Action item: Copy the data that follows exactly, and include none of its images.
________________________
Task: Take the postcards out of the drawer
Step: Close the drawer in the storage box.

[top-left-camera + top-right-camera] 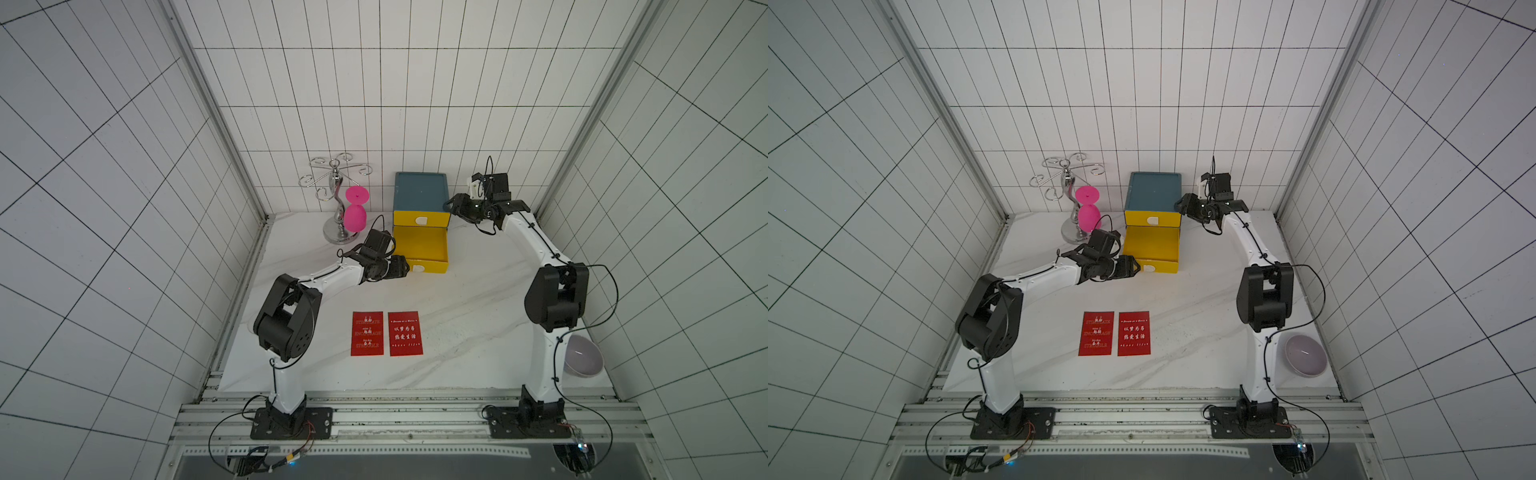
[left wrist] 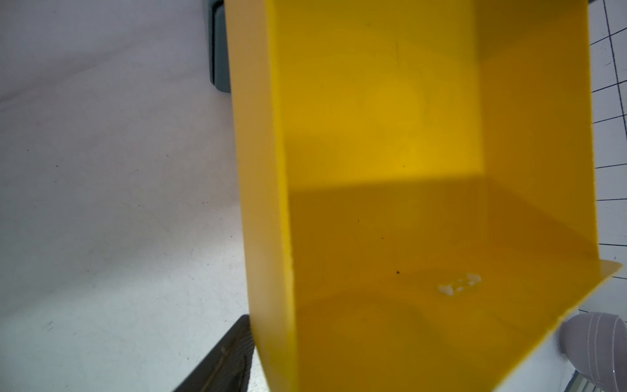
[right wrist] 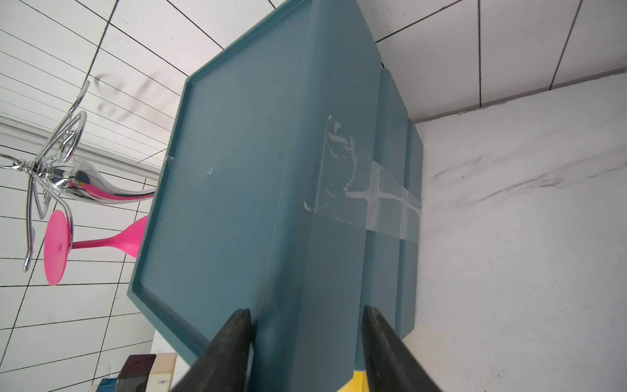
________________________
Response to this exercise:
Task: Take the postcards out of the drawer
Step: Close the drawer in the storage box.

[top-left-camera + top-right-camera] 
[left wrist] 
[right wrist] 

What the exercise asked for is now done.